- [To do]
Would you write out all of the data exactly as it appears below?

- [Material supplied]

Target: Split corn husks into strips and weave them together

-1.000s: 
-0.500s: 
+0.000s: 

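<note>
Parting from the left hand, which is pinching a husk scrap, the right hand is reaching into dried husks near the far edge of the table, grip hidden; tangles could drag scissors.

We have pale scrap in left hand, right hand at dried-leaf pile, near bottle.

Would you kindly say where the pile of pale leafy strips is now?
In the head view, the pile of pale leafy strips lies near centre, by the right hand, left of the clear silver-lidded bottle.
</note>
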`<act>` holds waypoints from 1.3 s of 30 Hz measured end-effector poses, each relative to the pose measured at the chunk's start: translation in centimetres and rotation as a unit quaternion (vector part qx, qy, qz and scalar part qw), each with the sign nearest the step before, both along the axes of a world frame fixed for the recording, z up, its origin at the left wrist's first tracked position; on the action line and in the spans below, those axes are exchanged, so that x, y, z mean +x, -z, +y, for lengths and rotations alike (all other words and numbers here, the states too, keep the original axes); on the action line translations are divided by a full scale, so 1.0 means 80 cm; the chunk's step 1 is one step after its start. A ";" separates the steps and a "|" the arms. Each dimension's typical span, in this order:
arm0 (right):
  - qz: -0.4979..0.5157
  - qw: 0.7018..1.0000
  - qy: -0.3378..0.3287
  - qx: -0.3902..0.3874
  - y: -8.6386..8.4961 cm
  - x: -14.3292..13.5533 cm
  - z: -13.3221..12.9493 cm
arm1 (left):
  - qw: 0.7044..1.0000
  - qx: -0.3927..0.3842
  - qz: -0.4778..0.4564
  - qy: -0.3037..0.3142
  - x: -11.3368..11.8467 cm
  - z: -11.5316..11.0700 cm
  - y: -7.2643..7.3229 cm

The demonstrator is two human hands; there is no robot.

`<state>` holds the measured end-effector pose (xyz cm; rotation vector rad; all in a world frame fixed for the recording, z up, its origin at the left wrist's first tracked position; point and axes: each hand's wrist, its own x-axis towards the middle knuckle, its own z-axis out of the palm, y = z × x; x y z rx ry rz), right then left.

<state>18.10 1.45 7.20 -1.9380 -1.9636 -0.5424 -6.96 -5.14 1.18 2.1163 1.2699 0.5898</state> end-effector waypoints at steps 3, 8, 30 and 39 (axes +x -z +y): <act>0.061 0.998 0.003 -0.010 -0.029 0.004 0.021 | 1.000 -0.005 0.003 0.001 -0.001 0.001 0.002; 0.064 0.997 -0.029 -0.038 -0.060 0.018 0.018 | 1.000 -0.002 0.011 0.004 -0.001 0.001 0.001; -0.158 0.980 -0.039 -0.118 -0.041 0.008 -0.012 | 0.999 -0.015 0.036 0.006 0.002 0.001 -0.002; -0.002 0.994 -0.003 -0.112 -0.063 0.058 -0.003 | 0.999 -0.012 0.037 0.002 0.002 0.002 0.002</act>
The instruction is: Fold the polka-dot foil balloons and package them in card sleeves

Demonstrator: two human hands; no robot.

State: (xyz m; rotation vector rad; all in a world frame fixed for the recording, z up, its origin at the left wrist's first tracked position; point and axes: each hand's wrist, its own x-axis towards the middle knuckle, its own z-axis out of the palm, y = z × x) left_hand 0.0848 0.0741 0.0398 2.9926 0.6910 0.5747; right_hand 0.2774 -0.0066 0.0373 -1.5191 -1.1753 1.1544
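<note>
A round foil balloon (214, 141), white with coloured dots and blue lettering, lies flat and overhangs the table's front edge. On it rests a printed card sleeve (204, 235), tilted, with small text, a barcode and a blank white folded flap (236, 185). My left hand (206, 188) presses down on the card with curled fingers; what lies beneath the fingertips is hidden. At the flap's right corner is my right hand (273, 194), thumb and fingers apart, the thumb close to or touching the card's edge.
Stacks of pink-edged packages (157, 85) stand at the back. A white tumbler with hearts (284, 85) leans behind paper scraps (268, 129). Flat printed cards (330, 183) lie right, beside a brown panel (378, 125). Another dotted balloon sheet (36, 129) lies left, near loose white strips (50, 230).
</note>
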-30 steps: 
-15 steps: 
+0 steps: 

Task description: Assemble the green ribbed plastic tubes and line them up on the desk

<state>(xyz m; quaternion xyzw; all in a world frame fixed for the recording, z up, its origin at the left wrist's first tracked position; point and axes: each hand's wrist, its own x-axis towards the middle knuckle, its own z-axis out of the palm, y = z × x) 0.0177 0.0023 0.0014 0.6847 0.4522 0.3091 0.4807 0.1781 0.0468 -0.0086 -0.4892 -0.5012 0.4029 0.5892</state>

- [Solution]
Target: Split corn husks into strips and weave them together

-1.000s: 
-0.500s: 
+0.000s: 

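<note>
Parting from the left hand, which is pinching a husk scrap, the right hand is reaching into dried husks near the far edge of the table, grip hidden; tangles could drag scissors.

We have pale scrap in left hand, right hand at dried-leaf pile, near bottle.

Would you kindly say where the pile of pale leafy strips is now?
In the head view, the pile of pale leafy strips lies near centre, by the right hand, left of the clear silver-lidded bottle.
</note>
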`<act>` holds waypoints from 1.3 s of 30 Hz measured end-effector poses, each relative to the pose measured at the chunk's start: translation in centimetres and rotation as a unit quaternion (vector part qx, qy, qz and scalar part qw), each with the sign nearest the step before, both along the axes of a world frame fixed for the recording, z up, its origin at the left wrist's first tracked position; on the action line and in the spans below, those axes are exchanged, so that x, y, z mean +x, -z, +y, for lengths and rotations alike (all other words and numbers here, the states too, keep the original axes); on the action line translations are divided by a full scale, so 1.0 means 80 cm; the chunk's step 1 is one step after its start. A ";" separates the steps and a "|" the arms. Each dimension's typical span, in this order:
arm0 (right):
  - qz: -0.4979..0.5157
  - qw: 0.7018..1.0000
  - qy: -0.3378..0.3287
  - qx: -0.3902..0.3874
  - y: -8.6386..8.4961 cm
  - x: -14.3292..13.5533 cm
  - z: -13.3221..12.9493 cm
arm1 (left):
  - qw: 0.7044..1.0000
  - qx: -0.3927..0.3842
  - qz: -0.4778..0.4564
  - qy: -0.3037..0.3142
  - x: -11.3368..11.8467 cm
  - z: -11.5316..11.0700 cm
  - y: -7.2643..7.3229 cm

The demonstrator is two human hands; there is no robot.

`<state>` holds the measured end-effector pose (xyz cm; rotation vector rad; all in a world frame fixed for the recording, z up, its origin at the left wrist's first tracked position; point and axes: each hand's wrist, its own x-axis towards the middle knuckle, its own z-axis out of the palm, y = z × x; x y z rx ry rz), right then left.

<state>18.10 1.45 7.20 -1.9380 -1.9636 -0.5424 -6.96 -5.14 1.18 2.1163 1.2699 0.5898</state> end-effector waypoints at steps 3, 8, 30 and 39 (axes +x -z +y): <act>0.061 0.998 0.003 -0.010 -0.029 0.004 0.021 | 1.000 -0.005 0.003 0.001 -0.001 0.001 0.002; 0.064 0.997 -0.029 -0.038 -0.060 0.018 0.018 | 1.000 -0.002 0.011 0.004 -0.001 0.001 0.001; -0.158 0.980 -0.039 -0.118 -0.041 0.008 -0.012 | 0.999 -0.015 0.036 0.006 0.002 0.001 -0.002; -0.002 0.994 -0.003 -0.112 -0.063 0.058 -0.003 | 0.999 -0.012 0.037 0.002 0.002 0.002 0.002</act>
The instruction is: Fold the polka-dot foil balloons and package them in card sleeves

Demonstrator: two human hands; no robot.

State: (xyz m; rotation vector rad; all in a world frame fixed for the recording, z up, its origin at the left wrist's first tracked position; point and axes: each hand's wrist, its own x-axis towards the middle knuckle, its own z-axis out of the palm, y = z × x) left_hand 0.0848 0.0741 0.0398 2.9926 0.6910 0.5747; right_hand 0.2774 -0.0066 0.0373 -1.5191 -1.1753 1.1544
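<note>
A round foil balloon (214, 141), white with coloured dots and blue lettering, lies flat and overhangs the table's front edge. On it rests a printed card sleeve (204, 235), tilted, with small text, a barcode and a blank white folded flap (236, 185). My left hand (206, 188) presses down on the card with curled fingers; what lies beneath the fingertips is hidden. At the flap's right corner is my right hand (273, 194), thumb and fingers apart, the thumb close to or touching the card's edge.
Stacks of pink-edged packages (157, 85) stand at the back. A white tumbler with hearts (284, 85) leans behind paper scraps (268, 129). Flat printed cards (330, 183) lie right, beside a brown panel (378, 125). Another dotted balloon sheet (36, 129) lies left, near loose white strips (50, 230).
</note>
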-30 steps: 
-15 steps: 
+0 steps: 

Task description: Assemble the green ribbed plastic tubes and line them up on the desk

<state>(xyz m; quaternion xyzw; all in a world frame fixed for the recording, z up, its origin at the left wrist's first tracked position; point and axes: each hand's wrist, its own x-axis towards the middle knuckle, its own z-axis out of the palm, y = z × x) 0.0177 0.0023 0.0014 0.6847 0.4522 0.3091 0.4807 0.1781 0.0468 -0.0086 -0.4892 -0.5012 0.4029 0.5892</state>

No more work is needed for this exercise.